George Santos Offers Deranged New Explanation on “Jew-ish” Heritage



Representative George Santos says he can prove he has Jewish heritage, but it will have to wait until the Ukraine war is over.

The New York Republican has been plagued by controversy since arriving on Capitol Hill, including over his apparent lie that he is Jewish. Santos claims that his grandparents were Jews who fled persecution in Ukraine and then again in Belgium before settling in Brazil.

Santos insisted in a Sunday night interview that everything he has said about his heritage is true and that he is trying to acquire documentation to prove it.

“That’s what I spent the last 10 months doing, putting together, but unfortunately Ukraine is in the middle of a frickin’ war, and my grandfather comes from Ukraine,” he told CNN’s Manu Raju.

“That’s something … I’m gonna prove before I die.”

Santos said he has done DNA testing and hired genealogy experts. Those results should be available regardless of whether there is a war in Ukraine or not.

He then doubled down on his claim that he is “Jew-ish,” meaning that he is Roman Catholic but has Jewish heritage. Santos told Raju on Sunday that his grandparents had Brazilian citizenship documents forged.

But the Jewish news outlet Forward reported in December that Santos’s maternal grandparents were born in Brazil, well before the Nazis came to power in Europe, citing genealogy websites, a 1958 local newspaper article, and church records from 1928.

In addition to his heritage, Santos fabricated the vast majority of his personal and professional background and has been federally indicted for financial fraud and identity theft.

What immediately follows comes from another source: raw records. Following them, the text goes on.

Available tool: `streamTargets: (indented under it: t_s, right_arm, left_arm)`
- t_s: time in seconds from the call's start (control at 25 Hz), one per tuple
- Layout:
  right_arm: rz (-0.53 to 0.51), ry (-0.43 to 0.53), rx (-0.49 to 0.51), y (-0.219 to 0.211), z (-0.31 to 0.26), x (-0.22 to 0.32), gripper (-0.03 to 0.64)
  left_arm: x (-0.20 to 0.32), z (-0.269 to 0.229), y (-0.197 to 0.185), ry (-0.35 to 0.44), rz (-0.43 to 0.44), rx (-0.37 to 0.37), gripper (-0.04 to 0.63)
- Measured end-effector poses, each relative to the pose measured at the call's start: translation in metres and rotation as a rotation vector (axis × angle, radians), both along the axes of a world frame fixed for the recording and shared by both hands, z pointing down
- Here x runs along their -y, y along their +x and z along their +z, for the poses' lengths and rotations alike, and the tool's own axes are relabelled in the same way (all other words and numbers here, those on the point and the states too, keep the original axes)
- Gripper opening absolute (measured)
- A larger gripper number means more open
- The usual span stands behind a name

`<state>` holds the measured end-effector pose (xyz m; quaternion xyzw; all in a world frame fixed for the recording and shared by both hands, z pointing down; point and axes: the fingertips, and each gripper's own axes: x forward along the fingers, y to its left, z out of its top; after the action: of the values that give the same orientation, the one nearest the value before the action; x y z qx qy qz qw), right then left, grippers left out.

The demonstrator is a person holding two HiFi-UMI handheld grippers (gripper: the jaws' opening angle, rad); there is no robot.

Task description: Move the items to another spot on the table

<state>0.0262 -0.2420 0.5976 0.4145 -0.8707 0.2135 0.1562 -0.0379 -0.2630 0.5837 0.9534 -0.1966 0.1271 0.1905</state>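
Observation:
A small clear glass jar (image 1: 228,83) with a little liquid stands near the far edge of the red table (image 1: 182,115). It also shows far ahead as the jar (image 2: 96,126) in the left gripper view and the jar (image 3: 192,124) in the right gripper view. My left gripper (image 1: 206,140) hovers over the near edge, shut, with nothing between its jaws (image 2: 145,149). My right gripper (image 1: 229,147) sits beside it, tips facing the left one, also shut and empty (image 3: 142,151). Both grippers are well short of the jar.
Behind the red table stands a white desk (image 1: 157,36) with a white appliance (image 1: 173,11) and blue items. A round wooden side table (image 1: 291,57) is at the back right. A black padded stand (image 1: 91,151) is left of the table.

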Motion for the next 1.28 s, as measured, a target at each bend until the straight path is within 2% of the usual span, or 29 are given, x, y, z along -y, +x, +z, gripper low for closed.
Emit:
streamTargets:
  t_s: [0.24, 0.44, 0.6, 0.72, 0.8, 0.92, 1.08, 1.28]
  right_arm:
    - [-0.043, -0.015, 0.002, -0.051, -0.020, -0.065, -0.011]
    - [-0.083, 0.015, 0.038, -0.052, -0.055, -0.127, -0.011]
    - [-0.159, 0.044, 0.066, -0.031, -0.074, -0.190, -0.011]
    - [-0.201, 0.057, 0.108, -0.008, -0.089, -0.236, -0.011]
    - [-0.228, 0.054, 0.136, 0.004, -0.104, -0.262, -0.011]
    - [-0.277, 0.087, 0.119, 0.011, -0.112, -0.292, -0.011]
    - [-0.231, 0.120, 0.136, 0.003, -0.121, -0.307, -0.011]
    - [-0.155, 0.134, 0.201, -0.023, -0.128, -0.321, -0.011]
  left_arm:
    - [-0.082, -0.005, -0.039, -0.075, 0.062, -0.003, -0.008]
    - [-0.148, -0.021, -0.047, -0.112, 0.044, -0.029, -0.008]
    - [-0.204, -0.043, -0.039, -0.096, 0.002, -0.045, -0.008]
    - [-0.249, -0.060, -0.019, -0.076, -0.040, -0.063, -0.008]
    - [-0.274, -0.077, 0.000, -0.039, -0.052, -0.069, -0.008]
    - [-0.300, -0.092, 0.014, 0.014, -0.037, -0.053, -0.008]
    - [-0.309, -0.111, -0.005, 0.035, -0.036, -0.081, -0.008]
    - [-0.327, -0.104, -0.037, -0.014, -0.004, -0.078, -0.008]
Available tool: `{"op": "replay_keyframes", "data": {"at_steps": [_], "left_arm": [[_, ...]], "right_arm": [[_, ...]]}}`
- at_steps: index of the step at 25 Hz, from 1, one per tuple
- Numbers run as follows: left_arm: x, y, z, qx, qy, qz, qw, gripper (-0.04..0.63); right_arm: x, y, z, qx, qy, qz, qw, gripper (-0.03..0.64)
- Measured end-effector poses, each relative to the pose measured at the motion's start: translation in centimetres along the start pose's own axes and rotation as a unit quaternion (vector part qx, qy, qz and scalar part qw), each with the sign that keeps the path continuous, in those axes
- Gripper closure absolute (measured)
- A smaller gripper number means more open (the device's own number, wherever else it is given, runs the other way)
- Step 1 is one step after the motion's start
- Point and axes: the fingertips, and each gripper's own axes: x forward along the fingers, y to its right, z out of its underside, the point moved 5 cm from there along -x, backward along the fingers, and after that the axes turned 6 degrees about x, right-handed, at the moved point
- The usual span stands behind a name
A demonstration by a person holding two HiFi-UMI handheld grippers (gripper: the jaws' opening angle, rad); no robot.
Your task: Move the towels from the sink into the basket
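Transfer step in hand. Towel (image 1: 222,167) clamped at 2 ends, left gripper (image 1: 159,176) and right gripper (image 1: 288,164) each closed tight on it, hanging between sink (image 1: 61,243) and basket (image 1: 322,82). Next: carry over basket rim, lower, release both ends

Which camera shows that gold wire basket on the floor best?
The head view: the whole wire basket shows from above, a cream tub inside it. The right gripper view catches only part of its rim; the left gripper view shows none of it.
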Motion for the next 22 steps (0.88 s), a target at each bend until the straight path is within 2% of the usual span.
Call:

Santos appears to have falsely claimed that his mother died in the 9/11 attacks and that four of his employees were killed in the Pulse nightclub shooting. He also lied about founding an animal rescue charity and producing the disastrous Broadway musical Spider-Man: Turn Off the Dark.

But somehow, Santos managed to survive an expulsion vote last week. Even some Democrats voted to let him stay, saying he should be considered innocent until proven guilty.

That proof may come sooner rather than later: Santos has been federally charged with 23 counts of various types of financial fraud. He pleaded not guilty to the initial 13 in May, and he has denied the additional 10 that were filed Tuesday night in a superseding indictment. Earlier this year, he also agreed to a deal with Brazilian authorities investigating him for financial fraud so that he could avoid prosecution.